Важно выступали жирные пингвины с золотыми верёвками вокруг шеи. Основательно экипированные, следом важно шагали их золотоносные жёны. Детки сообщества пингвинов тоже производили впечатление степенности и основательности. Многие из них несли в крылах банку с пивом (потому что папа сказал). Разбив лагерь, пингвины накачивали матрасы, раскрывали зонты, расстилали пляжные покрывала. Единственное, чего не делали пингвины, – не выставляли часовых. Впрочем, ни одна птица на птичьем базаре не отваживалась без нужды пересекать границы их территории. Ну а если это происходило, то случайно. И тогда поднимался гвалт: «Мужик, ты чё, не видишь, что ли? Здесь люди кушают», – грозно произносили самцы. «Нет, ну ты хлянь», – булькали их жёны и брезгливо стряхивали с себя прозрачные капельки воды. Невольно нарушивший покой пингвинов птичий экземпляр исполнял танец раскаяния и спешно ретировался.
Среди птичьего населения заметно выделялись самки-пеликаны с огромными сумками вместо клювов. Их содержимое всегда соответствовало гастрономическим пристрастиям младшего поколения. А жрать младшее поколение хотело всегда. И пеликанихи только и делали, что разевали сумки-клювы, всякий раз встряхивая их с целью определить удельный вес съестного.
Пеликанихи встречались двух типов: разведённые матери пятидесяти лет и их разведённые дочери тридцатилетнего возраста. Их сообщества, как правило, состояли из трёх птице-единиц. Третьим был детёныш, чаще всего женского рода. Птенец капризничал, хныкал, клянчил, истошно орал, плескался и безостановочно жевал.

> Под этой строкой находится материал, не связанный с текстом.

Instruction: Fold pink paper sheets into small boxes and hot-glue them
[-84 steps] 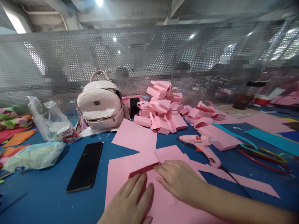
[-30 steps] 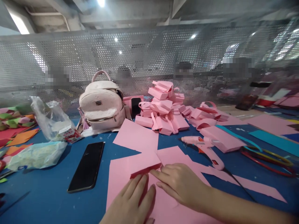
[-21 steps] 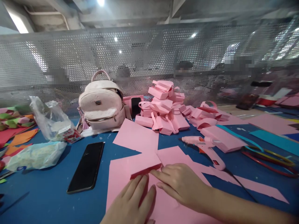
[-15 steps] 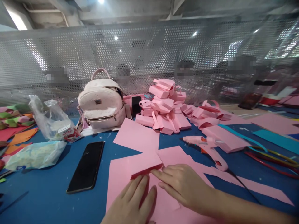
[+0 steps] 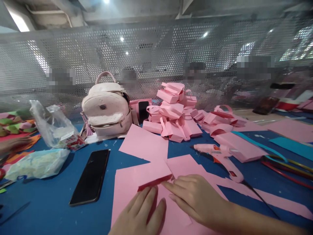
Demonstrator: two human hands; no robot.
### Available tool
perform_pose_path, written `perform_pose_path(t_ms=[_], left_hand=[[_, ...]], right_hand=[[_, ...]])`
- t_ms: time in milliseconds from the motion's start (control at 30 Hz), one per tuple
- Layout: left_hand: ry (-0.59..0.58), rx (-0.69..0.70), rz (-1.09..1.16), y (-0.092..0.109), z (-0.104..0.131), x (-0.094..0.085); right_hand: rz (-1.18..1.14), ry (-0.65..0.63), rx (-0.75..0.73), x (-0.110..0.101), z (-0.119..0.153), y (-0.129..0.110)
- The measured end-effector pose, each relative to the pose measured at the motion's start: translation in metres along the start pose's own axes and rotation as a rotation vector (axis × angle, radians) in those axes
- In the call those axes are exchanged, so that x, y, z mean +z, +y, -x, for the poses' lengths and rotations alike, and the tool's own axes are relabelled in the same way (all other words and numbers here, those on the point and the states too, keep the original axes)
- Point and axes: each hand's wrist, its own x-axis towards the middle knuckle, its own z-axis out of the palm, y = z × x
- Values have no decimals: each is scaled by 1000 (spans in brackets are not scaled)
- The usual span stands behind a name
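A pink paper sheet (image 5: 155, 174) lies before me with its near edge folded up into a narrow raised flap, darker on its shaded side. My left hand (image 5: 141, 213) rests on the paper with fingertips along the foot of that flap, thumb apart. At the flap's right end, my right hand (image 5: 195, 199) touches the fold with an outstretched index finger, its other fingers partly bent. Neither hand grips the sheet. More pink sheets (image 5: 122, 195) spread beneath. To the right of my right hand lies a pink glue gun (image 5: 221, 158).
Behind the sheets stand a pile of folded pink paper bags (image 5: 172, 112) and a white backpack (image 5: 106, 109). A black phone (image 5: 90, 176) lies left, near plastic bags (image 5: 39, 163). Another person's hand (image 5: 14, 143) is at the left edge. A perforated screen (image 5: 156, 49) runs behind.
Another person's hand has come in at the left edge. My two hands stay at the fold, almost unmoved. The whole view has shifted slightly.
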Motion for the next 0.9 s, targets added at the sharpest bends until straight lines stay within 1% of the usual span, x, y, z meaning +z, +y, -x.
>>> perform_pose_path(t_ms=[133,300,500,600,767,900], left_hand=[[-16,-3,-11,1,1,2],[-36,11,17,0,0,0],[-39,16,36,0,1,-1],[-45,8,52,0,1,-1],[-56,18,34,0,2,1],[-30,12,33,0,3,3]], right_hand=[[7,11,1,-1,3,-1],[16,51,-14,-2,3,-3],[22,44,-17,-1,4,-4],[24,47,-40,-2,5,-4],[52,65,-123,-2,5,-6],[49,66,-125,-2,6,-4]])
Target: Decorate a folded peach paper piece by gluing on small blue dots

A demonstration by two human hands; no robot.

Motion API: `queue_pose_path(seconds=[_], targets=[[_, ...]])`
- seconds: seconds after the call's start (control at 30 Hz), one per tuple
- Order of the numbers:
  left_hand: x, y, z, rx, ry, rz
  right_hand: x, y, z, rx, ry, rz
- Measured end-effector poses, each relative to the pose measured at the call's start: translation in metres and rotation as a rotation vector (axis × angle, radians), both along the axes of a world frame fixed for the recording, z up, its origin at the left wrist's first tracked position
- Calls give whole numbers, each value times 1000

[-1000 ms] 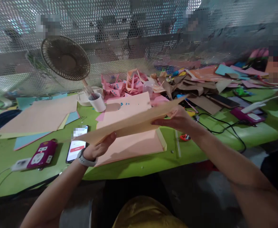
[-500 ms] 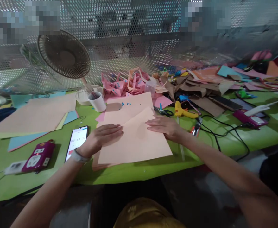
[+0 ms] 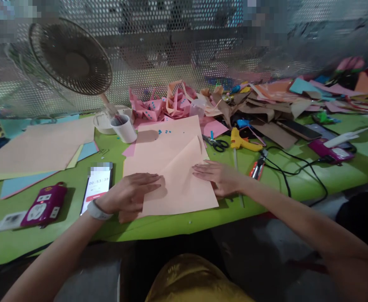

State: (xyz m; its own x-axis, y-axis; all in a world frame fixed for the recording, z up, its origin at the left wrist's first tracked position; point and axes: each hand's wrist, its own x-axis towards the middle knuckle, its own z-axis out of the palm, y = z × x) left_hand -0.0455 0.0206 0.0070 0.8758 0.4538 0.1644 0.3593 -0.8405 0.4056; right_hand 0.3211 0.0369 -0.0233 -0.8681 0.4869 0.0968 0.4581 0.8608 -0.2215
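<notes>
A sheet of peach paper [image 3: 179, 191] with a folded-over or raised slanting edge lies over a larger peach sheet [image 3: 149, 153]. My left hand [image 3: 136, 191] grips its left side, fingers straight on top and the thumb low at the edge, partly hidden. At the opposite side my right hand [image 3: 218, 176] has its fingers on top, with the rest of the hand wrapped by the edge. More peach paper shows under the left wrist. Small blue dots [image 3: 163, 132] are scattered on the larger sheet's far part.
Scissors [image 3: 217, 144], a yellow glue gun [image 3: 243, 141] and a utility knife [image 3: 258, 166] lie to the right. Left are a phone [image 3: 97, 186], a purple power strip [image 3: 44, 205], a white cup [image 3: 124, 129] and a fan [image 3: 73, 61]. Paper scraps [image 3: 259, 105] pile up behind.
The upper sheet's near edge looks narrower, its left edge now further right and its right edge further left. Both hands stay at its sides. The view has shifted slightly.
</notes>
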Motion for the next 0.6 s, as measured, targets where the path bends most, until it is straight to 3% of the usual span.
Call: queue_pose_path(seconds=[0.23, 0.4, 0.5, 0.6], targets=[[-5, -11, -7, -101, -164, 83, 4, -6, 1, -25, -38, -8], [3, -11, -7, -150, -138, 292, 2, -10, -2, -133, 228, -52], [12, -8, -5, -151, -124, 469, -8, -16, 2, -309, 415, -281], [18, -4, -6, -154, -131, 606, -20, -19, 7, -402, 439, -576]])
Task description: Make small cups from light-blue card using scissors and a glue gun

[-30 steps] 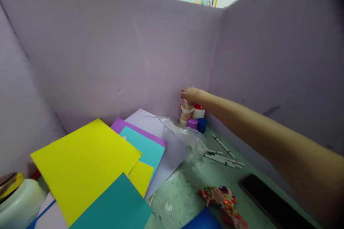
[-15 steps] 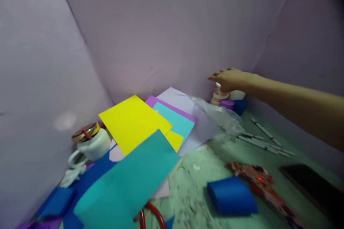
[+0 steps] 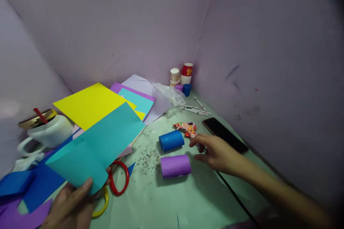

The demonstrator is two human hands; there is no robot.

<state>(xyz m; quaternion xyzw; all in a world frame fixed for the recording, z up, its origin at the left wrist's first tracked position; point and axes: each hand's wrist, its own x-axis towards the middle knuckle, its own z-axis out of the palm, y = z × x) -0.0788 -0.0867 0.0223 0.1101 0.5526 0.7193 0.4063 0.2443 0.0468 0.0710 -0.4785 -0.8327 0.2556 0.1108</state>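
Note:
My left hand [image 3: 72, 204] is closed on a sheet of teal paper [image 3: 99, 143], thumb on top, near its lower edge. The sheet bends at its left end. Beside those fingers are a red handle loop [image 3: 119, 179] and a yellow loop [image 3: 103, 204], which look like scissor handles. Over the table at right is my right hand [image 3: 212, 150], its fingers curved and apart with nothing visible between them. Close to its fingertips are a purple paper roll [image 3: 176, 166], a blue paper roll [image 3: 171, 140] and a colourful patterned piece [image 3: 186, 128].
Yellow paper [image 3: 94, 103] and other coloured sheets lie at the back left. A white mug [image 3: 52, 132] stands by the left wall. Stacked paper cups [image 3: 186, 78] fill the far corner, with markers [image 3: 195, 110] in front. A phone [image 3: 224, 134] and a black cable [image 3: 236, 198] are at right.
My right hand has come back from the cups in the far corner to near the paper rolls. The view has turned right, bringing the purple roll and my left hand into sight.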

Не материнский инстинкт заставлял этих пернатых набивать свои сумки, а желание тишины. Только перемалывая пищу, птенец пребывал в покое, а пеликанихи – в счастье. Пока детёныш жевал, одна из них курила, другая – плавала. Блаженство исчислялось пятью минутами тишины. Когда приём пищи заканчивался, мать дитяти вполголоса говорила его бабке: «Через пять минут опять жрать захочет. Сколько можно жевать? Не ребёнок, а прорва». И через секунду елейным голосом: «Деточка, скушай персик. Хочешь персик? А виноградик? Масенька лю-ю‑юбит виноградик». Масенька об этом не догадывалась и протестовала резким визгом.